Sotto la lente di ingrandimento, per la maturità 2023, anche la questione palestinese con la storia del conflitto tra arabi e israeliani nato nel 1948 dopo l’occupazione di Israele dei territori palestinesi. Altro anniversario, i 45 anni dal sequestro e dall'omicidio di Aldo Moro: il 16 marzo 1978 fu sequestrato dalle Brigate Rosse il politico italiano Moro, esponente di spicco della Dc, ucciso dopo 55 giorni di prigionia. Il corpo fu ritrovato il 9 maggio 1978 nel bagagliaio di una macchina a Roma. L'evento, indelebile nella memoria democratica del Paese, potrebbe diventare traccia per la prima prova di maturità: il Miur potrebbe, infatti, proporlo come argomento per il saggio breve storico politico o per il tema storico.
TESTO ARGOMENTATIVO.
In questa prova agli studenti sarà fornito un testo da interpretare, commentandolo e dimostrandone la comprensione con un elaborato che fornisca argomentazioni a sostegno della tesi sviluppata.

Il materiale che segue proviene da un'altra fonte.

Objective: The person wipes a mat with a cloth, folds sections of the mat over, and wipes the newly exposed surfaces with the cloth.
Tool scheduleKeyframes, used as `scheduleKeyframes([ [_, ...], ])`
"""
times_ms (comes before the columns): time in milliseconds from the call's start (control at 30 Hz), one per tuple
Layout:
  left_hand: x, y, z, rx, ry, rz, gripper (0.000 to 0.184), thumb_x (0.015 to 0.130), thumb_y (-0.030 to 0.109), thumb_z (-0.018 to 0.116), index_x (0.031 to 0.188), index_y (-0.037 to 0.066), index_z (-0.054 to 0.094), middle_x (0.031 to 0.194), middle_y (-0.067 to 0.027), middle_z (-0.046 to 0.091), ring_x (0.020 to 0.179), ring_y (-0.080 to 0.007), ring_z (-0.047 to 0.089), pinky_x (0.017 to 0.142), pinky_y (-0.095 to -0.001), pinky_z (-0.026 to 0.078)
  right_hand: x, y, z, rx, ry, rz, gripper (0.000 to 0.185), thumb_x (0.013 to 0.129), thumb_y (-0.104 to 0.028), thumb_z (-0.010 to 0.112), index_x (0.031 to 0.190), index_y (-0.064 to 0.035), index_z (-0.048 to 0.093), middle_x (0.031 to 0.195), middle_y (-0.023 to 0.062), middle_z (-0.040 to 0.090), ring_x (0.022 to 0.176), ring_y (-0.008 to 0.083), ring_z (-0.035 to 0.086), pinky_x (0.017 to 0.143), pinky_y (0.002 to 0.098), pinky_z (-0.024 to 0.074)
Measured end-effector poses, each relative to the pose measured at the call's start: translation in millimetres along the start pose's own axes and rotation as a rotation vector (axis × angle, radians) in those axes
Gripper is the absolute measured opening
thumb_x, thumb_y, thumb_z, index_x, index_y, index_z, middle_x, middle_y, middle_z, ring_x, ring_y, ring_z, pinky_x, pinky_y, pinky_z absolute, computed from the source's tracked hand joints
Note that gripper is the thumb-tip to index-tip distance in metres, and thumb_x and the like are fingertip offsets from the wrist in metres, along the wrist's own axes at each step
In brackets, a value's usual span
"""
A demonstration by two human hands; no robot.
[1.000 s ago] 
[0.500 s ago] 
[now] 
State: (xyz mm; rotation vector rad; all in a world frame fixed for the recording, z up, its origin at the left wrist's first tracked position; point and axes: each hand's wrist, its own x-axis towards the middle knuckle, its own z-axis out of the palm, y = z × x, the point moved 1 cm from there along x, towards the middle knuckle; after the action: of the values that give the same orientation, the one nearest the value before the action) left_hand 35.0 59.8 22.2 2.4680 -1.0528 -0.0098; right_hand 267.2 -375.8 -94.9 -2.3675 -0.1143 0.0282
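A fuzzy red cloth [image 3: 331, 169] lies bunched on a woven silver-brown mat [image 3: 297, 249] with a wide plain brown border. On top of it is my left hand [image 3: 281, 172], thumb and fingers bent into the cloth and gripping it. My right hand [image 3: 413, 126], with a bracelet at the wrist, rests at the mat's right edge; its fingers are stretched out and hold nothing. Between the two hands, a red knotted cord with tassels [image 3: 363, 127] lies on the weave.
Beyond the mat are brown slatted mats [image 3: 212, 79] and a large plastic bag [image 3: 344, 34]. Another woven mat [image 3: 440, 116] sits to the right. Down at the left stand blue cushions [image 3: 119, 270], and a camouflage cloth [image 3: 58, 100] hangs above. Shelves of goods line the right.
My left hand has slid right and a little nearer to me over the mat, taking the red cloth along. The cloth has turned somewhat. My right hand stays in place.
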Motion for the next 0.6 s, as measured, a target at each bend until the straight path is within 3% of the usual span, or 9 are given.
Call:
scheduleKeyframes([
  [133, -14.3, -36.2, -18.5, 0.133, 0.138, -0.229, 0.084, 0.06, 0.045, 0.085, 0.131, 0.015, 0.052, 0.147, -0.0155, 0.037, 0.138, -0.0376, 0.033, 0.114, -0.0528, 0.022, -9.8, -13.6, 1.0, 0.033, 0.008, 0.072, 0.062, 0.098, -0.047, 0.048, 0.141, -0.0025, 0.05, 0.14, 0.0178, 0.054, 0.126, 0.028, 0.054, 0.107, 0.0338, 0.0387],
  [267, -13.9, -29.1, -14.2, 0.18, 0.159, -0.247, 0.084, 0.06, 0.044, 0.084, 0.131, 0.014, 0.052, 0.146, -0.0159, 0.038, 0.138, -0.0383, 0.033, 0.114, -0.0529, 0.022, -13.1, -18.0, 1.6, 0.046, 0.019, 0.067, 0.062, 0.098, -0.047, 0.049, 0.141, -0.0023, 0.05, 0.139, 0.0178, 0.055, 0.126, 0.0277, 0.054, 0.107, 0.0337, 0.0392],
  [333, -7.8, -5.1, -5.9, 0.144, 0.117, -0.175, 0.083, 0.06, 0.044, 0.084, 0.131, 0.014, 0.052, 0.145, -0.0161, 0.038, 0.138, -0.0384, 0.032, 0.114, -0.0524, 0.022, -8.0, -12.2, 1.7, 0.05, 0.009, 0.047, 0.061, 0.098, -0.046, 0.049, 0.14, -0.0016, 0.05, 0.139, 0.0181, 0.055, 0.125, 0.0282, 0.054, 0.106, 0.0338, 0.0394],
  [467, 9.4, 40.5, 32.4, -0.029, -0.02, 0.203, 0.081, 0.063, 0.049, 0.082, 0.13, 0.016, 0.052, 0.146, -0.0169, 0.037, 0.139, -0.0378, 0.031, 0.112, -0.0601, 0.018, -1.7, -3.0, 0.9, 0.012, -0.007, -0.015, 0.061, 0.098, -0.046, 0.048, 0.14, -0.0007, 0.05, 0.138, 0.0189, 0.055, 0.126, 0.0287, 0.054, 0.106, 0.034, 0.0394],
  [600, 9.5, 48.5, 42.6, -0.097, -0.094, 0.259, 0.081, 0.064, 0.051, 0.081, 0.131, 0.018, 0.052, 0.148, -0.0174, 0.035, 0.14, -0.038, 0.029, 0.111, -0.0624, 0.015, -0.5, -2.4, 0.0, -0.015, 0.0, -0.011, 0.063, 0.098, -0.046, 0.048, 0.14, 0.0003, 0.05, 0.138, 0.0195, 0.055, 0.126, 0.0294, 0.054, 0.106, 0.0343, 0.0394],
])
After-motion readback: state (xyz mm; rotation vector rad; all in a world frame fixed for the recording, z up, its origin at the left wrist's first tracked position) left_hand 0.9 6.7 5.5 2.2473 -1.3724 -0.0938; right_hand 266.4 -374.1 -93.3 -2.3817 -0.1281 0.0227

Per questa tipologia di scritto i temi più frequenti sono ovviamente quelli di attualità, come immigrazione, bullismo, razzismo, guerra e amicizia. A partire dallo scorso anno, dal momento che nel 2020 e nel 2021 non sono state affrontate prove scritte a causa dell’emergenza Covid-19, tra le tracce del testo argomentativo è stato ripristinato un tema d’ambito storico. Uno dei settori di forte impatto sociale, su cui potrebbe essere chiesto di esprimersi, è sicuramente la pena di morte; un argomento che ancora oggi desta dubbi e perplessità in tutto il mondo.
TEMA DI ATTUALITÀ.
Chi punta, per la prova di italiano, a questa categoria di scritto, dovrà approfondire l'attualità con uno sguardo attento a tutto ciò che accade oggi nel mondo, cercando di saperne il più possibile sugli avvenimenti globali. Tra gli accadimenti in primo piano figurano la guerra in Ucraina, la morte della Regina Elisabetta, il terremoto in Turchia e Siria e la morte di Papa Ratzinger, avvenuta il 31 dicembre scorso. Eventi che stanno anche sconvolgendo la nostra società. Uno degli interrogativi che gli studenti dovrebbero porsi per fare un buon testo argomentativo è come questi accadimenti cambieranno il futuro.